Could you retype exactly the lines below between the one holding "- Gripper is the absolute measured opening" and the one holding "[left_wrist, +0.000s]", inclusive, leaving out any pictures?

[Stored data entries]
□ □ □ □ □

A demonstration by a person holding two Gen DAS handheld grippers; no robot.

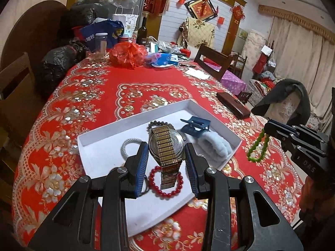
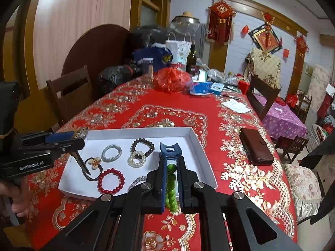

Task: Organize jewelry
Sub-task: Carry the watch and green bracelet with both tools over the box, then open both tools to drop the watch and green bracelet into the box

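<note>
Gold watch (image 1: 166,146) clamped in left tongs (image 1: 166,163) | green bracelet (image 2: 171,190) pinched in right tongs (image 2: 171,179)

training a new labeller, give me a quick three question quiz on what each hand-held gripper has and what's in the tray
1. True or false: the left hand-held gripper holds a gold watch.
2. What does the right hand-held gripper hold? A) red bracelet B) green bead bracelet C) hair claw
3. Fill in: the blue hair claw lies inside the white ____.

Key: 1 true. 2 B, the green bead bracelet; the red bracelet lies in the tray. 3 tray.
</note>
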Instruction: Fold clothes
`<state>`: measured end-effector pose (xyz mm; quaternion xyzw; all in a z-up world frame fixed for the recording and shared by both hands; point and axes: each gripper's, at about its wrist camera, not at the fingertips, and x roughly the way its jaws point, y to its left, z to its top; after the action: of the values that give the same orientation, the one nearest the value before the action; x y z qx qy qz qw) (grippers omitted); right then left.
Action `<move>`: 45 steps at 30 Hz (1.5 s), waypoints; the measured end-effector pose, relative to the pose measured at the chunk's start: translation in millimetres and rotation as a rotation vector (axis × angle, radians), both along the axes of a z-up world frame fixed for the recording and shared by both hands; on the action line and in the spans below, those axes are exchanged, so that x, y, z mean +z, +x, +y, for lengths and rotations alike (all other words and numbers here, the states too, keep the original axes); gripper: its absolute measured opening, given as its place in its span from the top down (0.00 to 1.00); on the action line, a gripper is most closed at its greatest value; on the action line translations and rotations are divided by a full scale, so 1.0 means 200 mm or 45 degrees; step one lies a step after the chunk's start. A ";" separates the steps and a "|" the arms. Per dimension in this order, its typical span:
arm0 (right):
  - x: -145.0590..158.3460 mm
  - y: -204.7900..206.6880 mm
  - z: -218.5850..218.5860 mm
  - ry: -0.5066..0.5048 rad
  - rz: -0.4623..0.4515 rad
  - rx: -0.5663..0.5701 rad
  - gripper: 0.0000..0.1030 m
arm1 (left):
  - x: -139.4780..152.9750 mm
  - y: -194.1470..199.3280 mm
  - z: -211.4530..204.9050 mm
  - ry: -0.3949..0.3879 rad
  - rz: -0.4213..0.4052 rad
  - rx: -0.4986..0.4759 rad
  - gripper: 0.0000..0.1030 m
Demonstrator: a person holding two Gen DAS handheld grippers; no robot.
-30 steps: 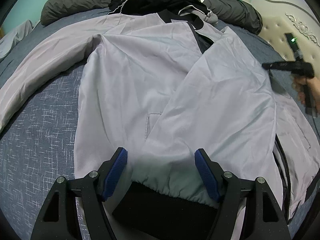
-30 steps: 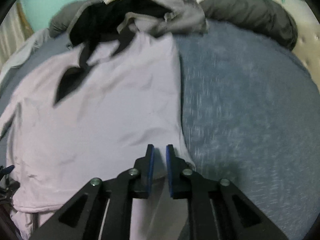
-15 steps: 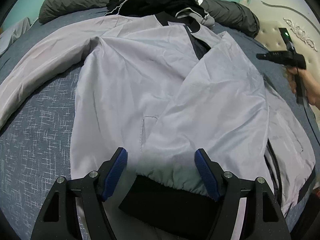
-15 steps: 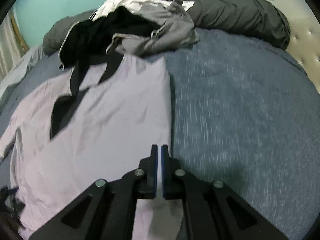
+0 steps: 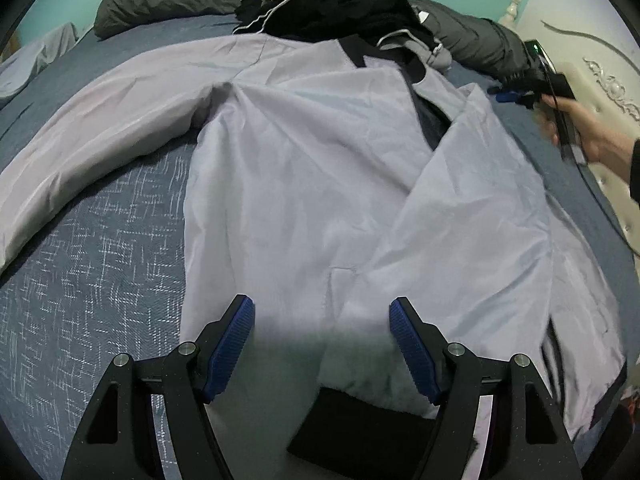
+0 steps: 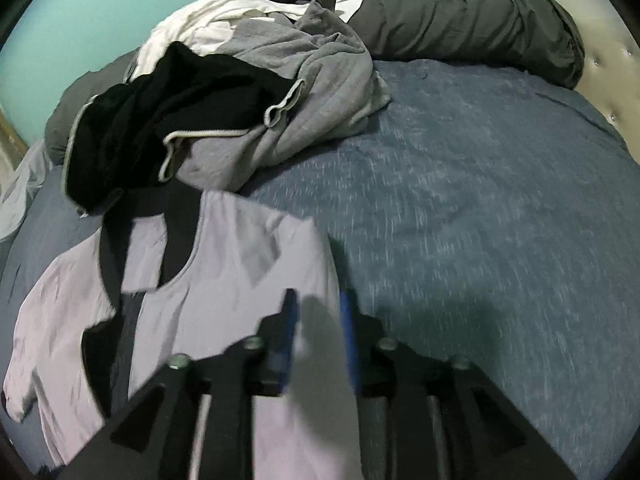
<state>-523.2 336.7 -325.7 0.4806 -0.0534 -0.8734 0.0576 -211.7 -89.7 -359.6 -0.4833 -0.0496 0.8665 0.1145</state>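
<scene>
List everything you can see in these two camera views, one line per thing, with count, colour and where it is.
jacket: one, light grey with black collar and hem, spread flat on the bed, right side folded over the front
clothes pile: one heap, black, grey and white, beyond the jacket's collar
duvet: one, dark grey, rolled along the far edge of the bed
bedspread: one, blue with white flecks, under everything
wall: teal, behind the bed
headboard: cream, carved, at the right
left hand-held gripper: black with blue pads, open over the jacket's hem
right hand-held gripper: black with blue pads, blurred, open over the jacket's right edge
right hand: holding the right hand-held gripper's handle
</scene>
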 end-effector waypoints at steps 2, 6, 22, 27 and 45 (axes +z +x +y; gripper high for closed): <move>-0.02 -0.05 -0.01 0.007 -0.013 -0.001 0.64 | -0.02 0.00 0.00 -0.005 -0.010 0.002 0.28; -0.10 -0.12 -0.04 0.036 -0.045 0.017 0.67 | -0.03 -0.01 0.02 -0.029 -0.004 -0.006 0.27; -0.25 -0.17 0.11 0.028 0.016 -0.145 0.96 | -0.03 -0.03 0.04 -0.017 -0.002 -0.034 0.27; -0.14 -0.12 0.13 0.047 0.133 -0.172 0.89 | -0.02 -0.01 0.03 -0.016 -0.004 -0.036 0.27; -0.07 0.11 0.03 0.019 0.125 -0.064 0.89 | -0.02 -0.02 0.03 0.000 -0.008 -0.030 0.27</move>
<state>-501.3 342.6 -339.6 0.4360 -0.0560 -0.8975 0.0346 -214.8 -83.9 -363.9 -0.4864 -0.0443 0.8637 0.1244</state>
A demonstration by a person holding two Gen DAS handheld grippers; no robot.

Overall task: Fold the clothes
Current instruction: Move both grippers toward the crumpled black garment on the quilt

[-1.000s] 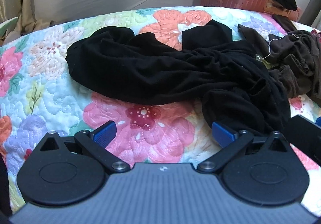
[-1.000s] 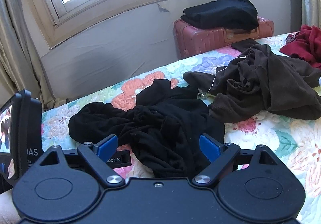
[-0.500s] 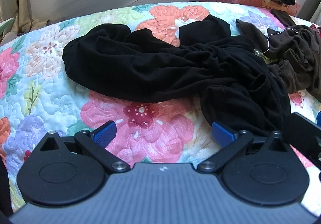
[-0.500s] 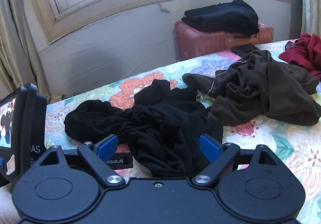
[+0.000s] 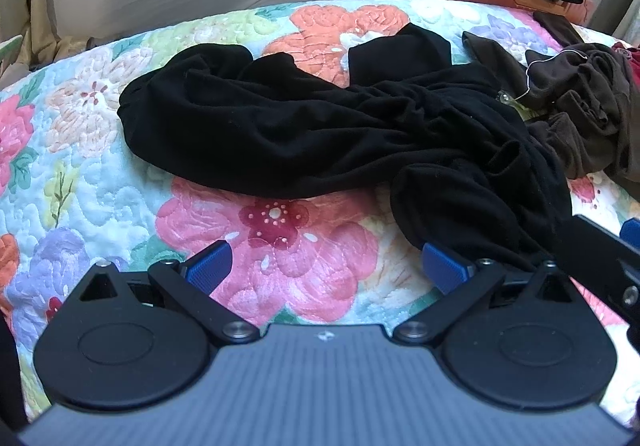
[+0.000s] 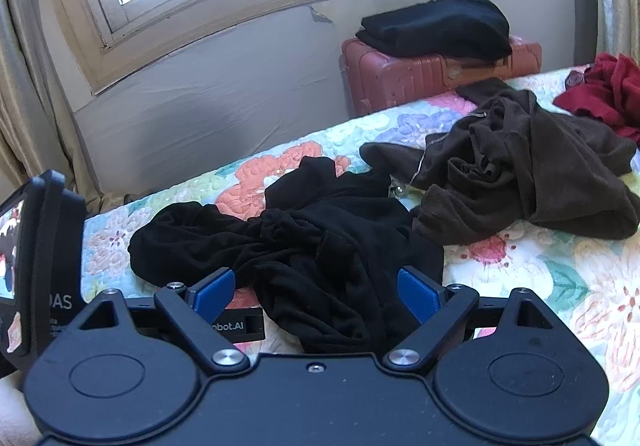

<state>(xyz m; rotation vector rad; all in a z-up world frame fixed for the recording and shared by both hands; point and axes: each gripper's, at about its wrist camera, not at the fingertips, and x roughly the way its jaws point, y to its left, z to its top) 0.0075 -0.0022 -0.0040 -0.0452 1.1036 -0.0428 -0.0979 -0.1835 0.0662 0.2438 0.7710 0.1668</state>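
Observation:
A crumpled black garment point(image 5: 320, 134) lies across the floral quilt point(image 5: 80, 150); it also shows in the right wrist view point(image 6: 312, 246). My left gripper point(image 5: 326, 268) is open and empty, low over the quilt just in front of the garment's near edge. My right gripper point(image 6: 316, 292) is open and empty, with the garment's near lobe lying between its blue fingers point(image 6: 416, 292). The left gripper's body point(image 6: 40, 266) stands at the left of the right wrist view.
A crumpled brown garment point(image 6: 528, 174) lies to the right of the black one, with a red garment point(image 6: 604, 90) beyond it. A pink suitcase point(image 6: 404, 74) with folded black clothes point(image 6: 440, 26) on top stands behind the bed, under a window.
Both grippers have moved slightly nearer to the black garment. The clothes have not moved.

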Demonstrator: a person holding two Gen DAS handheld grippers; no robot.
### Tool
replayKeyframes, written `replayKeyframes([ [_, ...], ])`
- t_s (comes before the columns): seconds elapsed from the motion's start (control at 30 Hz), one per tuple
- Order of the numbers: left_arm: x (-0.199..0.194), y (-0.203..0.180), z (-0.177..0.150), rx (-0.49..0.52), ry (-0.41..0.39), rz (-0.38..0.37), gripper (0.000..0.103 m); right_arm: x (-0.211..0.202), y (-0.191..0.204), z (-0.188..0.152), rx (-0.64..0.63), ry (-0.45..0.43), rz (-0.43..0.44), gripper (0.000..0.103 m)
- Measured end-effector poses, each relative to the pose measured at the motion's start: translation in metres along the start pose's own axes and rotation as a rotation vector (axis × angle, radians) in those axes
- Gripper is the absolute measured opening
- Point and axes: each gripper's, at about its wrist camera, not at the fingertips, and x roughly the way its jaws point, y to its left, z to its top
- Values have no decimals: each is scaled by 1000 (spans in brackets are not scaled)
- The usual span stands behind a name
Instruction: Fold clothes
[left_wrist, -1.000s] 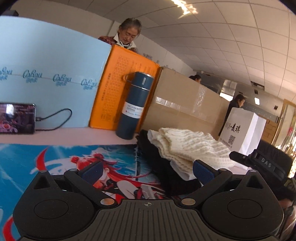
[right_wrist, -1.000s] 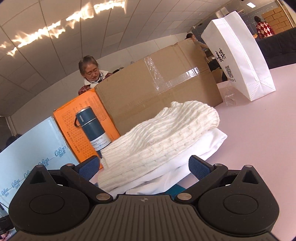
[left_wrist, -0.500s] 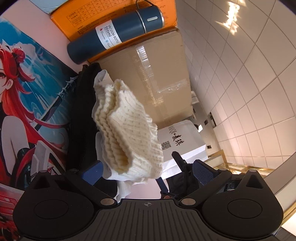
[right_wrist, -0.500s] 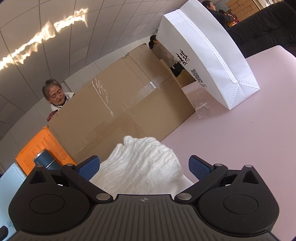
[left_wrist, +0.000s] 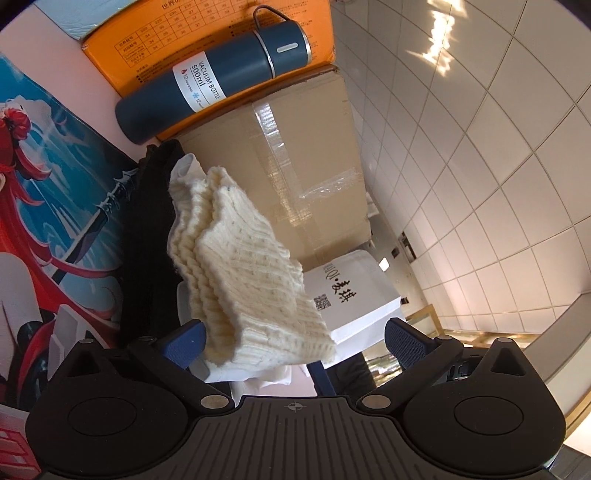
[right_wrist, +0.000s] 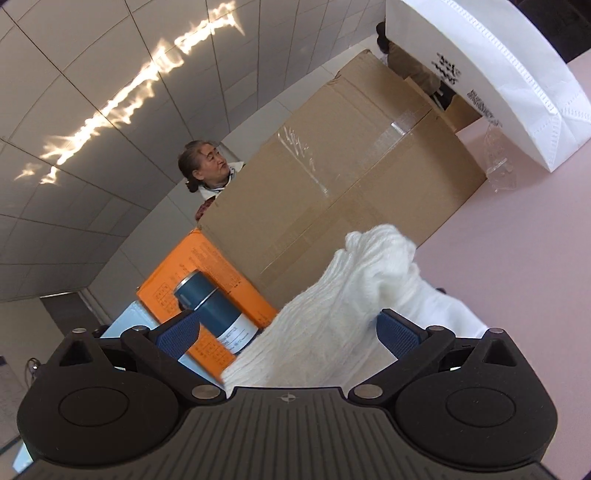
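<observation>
1. Left gripper (left_wrist: 293, 341): jaws are spread wide and nothing is held. The left wrist view is rolled hard over, so the table is seen running up the left of the frame.
2. A cream knit sweater (left_wrist: 240, 273), already folded, is seen ahead between the open fingers, nearer the left pad. It lies on a white garment (left_wrist: 186, 168), with a black garment (left_wrist: 147, 236) under that; the three make one stack.
3. Right gripper (right_wrist: 288, 332): jaws are equally wide apart and nothing is clamped. The cream knit sweater (right_wrist: 343, 306) fills the gap between the fingers and reaches up to the gripper body; contact with the pads cannot be told.
4. Beyond the stack, a cardboard box (right_wrist: 343, 177), an orange box (left_wrist: 207, 37) and a blue vacuum bottle (left_wrist: 210, 79) are noted.
5. Step in hand, judged: the folded pile is being approached from both ends for a lift or a straightening.
6. Next move, judged: both pairs of jaws need closing on the stack's edges together, low enough that all layers are caught.
</observation>
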Motion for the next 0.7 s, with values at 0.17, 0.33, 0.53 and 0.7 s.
replayKeyframes([
  [0.17, -6, 9, 4, -5, -27, 3, 103, 1, 13, -6, 7, 82, 103, 103],
  [0.33, -7, 11, 4, 30, -6, 6, 103, 5, 26, 5, -18, 5, -88, 103],
  [0.53, -7, 9, 1, 39, 19, -52, 103, -18, 19, 21, -79, -161, -307, 103],
  [0.7, -5, 9, -1, 35, 46, -76, 103, 1, -7, 32, -8, -71, -293, 103],
])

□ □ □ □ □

### PROBLEM SOLUTION:
- Gripper is the absolute measured opening
- Point and axes: each gripper's, at about its wrist camera, not at the fingertips, and x roughly the way its jaws point, y to its left, z to its top
- Values have no decimals: each is scaled by 1000 (spans in brackets are not scaled)
- The usual span stands behind a name
Instruction: Fold clothes
[left_wrist, -1.000s] 
[right_wrist, -1.000s] 
[left_wrist, -0.500s] 
[right_wrist, -0.500s] 
[left_wrist, +0.000s] 

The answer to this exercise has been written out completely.